(Data extracted from a collection)
────
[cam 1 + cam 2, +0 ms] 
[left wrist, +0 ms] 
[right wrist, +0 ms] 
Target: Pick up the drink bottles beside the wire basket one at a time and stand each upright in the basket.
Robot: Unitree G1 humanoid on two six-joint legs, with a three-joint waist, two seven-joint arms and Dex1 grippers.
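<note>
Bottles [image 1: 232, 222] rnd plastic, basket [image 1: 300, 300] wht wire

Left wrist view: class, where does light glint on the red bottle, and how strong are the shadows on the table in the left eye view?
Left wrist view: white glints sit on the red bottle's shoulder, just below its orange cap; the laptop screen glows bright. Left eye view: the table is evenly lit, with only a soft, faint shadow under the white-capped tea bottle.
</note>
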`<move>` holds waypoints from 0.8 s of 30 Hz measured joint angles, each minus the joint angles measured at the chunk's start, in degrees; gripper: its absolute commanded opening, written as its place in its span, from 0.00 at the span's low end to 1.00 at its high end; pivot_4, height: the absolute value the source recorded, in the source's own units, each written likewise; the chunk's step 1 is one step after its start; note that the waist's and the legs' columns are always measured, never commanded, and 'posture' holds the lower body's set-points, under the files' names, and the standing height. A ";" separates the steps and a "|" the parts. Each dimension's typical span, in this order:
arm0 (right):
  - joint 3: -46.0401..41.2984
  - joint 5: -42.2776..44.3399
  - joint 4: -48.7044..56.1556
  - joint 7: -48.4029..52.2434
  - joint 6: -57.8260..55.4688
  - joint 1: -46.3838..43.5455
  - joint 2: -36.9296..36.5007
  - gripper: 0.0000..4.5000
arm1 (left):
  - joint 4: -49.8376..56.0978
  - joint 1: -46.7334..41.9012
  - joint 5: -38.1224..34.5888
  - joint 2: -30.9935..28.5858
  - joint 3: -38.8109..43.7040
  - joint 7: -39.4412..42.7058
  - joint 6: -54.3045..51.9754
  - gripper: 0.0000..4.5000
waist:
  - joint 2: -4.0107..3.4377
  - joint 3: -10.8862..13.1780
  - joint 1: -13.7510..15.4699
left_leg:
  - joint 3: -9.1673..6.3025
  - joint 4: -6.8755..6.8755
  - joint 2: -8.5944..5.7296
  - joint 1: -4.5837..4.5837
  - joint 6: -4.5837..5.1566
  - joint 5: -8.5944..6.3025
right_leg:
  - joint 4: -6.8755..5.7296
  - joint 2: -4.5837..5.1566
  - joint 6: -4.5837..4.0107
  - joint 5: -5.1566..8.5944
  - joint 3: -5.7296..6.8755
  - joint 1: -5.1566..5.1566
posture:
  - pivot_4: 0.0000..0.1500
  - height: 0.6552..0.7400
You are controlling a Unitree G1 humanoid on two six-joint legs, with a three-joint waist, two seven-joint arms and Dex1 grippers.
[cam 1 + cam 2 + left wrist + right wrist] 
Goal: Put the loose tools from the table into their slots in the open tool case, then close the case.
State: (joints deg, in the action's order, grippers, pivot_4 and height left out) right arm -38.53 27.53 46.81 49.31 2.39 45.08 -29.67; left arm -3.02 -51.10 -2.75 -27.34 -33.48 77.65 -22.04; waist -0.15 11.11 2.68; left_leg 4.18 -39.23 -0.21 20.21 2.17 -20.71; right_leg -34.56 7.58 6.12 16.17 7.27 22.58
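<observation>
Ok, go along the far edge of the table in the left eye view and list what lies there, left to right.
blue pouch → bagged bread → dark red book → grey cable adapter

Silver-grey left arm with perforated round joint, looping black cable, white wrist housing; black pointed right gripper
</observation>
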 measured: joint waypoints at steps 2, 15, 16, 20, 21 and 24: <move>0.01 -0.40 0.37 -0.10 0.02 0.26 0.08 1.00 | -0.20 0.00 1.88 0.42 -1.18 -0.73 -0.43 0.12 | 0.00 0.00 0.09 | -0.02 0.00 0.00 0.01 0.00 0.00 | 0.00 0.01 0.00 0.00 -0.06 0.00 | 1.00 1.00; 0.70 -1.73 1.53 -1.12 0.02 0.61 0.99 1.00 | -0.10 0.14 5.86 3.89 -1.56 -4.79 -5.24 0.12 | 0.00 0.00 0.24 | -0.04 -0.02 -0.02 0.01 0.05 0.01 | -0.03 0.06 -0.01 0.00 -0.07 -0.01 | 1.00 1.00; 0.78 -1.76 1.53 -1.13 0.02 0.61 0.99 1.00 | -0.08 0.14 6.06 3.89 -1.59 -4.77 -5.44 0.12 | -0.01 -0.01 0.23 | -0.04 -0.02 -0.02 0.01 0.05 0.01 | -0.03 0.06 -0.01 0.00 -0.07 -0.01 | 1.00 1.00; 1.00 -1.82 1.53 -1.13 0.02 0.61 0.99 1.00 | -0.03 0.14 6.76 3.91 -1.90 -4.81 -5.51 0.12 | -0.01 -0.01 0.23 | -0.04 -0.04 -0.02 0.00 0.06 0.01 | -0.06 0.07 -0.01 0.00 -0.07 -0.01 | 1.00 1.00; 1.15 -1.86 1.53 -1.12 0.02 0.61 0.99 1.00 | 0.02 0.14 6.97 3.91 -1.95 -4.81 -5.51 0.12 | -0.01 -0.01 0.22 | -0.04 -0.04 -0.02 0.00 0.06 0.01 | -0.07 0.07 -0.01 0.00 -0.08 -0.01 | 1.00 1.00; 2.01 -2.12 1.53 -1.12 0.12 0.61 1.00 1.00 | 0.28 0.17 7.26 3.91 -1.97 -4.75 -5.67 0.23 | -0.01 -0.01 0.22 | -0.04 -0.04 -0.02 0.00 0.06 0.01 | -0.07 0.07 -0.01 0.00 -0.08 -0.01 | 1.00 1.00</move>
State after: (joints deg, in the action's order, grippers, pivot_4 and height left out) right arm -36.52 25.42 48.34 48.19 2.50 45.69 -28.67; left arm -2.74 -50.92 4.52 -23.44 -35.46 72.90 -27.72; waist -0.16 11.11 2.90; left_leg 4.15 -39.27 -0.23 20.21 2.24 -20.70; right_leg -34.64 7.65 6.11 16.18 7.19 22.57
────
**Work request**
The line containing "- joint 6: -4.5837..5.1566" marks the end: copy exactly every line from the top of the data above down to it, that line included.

**Written solution**
[cam 1 + cam 2, +0 ms] 
[left wrist, +0 ms] 
[right wrist, +0 ms] 
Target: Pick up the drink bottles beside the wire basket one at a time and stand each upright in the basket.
Robot: Unitree G1 humanoid on two six-joint legs, with a three-joint waist, two seven-joint arms and Dex1 grippers.
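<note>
Bottles [image 1: 232, 222] rnd plastic, basket [image 1: 300, 300] wht wire

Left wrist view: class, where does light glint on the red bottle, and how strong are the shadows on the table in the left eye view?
Left wrist view: white glints sit on the red bottle's shoulder, just below its orange cap; the laptop screen glows bright. Left eye view: the table is evenly lit, with only a soft, faint shadow under the white-capped tea bottle.
</note>
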`<move>` holds waypoints from 0.8 s of 30 Hz measured joint angles, each minus the joint angles measured at the chunk's start, in degrees; gripper: its absolute commanded opening, written as its place in its span, from 0.00 at the span's low end to 1.00 at its high end; pivot_4, height: the absolute value the source recorded, in the source's own units, each written likewise; the chunk's step 1 is one step after its start; note that the waist's and the legs' columns are always measured, never commanded, and 'posture' holds the lower body's set-points, under the files' names, and the standing height. A ";" separates the steps and a "|" the parts. Each dimension's typical span, in this order:
arm0 (right):
  - joint 3: -46.0401..41.2984
  - joint 5: -42.2776..44.3399
  - joint 4: -48.7044..56.1556
  - joint 7: -48.4029..52.2434
  - joint 6: -57.8260..55.4688
  - joint 1: -46.3838..43.5455
  - joint 2: -36.9296..36.5007
  - gripper: 0.0000..4.5000
arm1 (left):
  - joint 4: -49.8376..56.0978
  - joint 1: -46.7334..41.9012
  - joint 5: -38.1224..34.5888
  - joint 2: -30.9935..28.5858
  - joint 3: -38.8109..43.7040
  - joint 7: -39.4412..42.7058
  - joint 6: -54.3045..51.9754
  - gripper: 0.0000..4.5000
waist:
  - joint 2: -4.0107..3.4377
  - joint 3: -10.8862..13.1780
  - joint 1: -13.7510..15.4699
left_leg:
  - joint 3: -9.1673..6.3025
  - joint 4: -6.8755..6.8755
  - joint 2: -8.5944..5.7296
  - joint 1: -4.5837..4.5837
  - joint 6: -4.5837..5.1566

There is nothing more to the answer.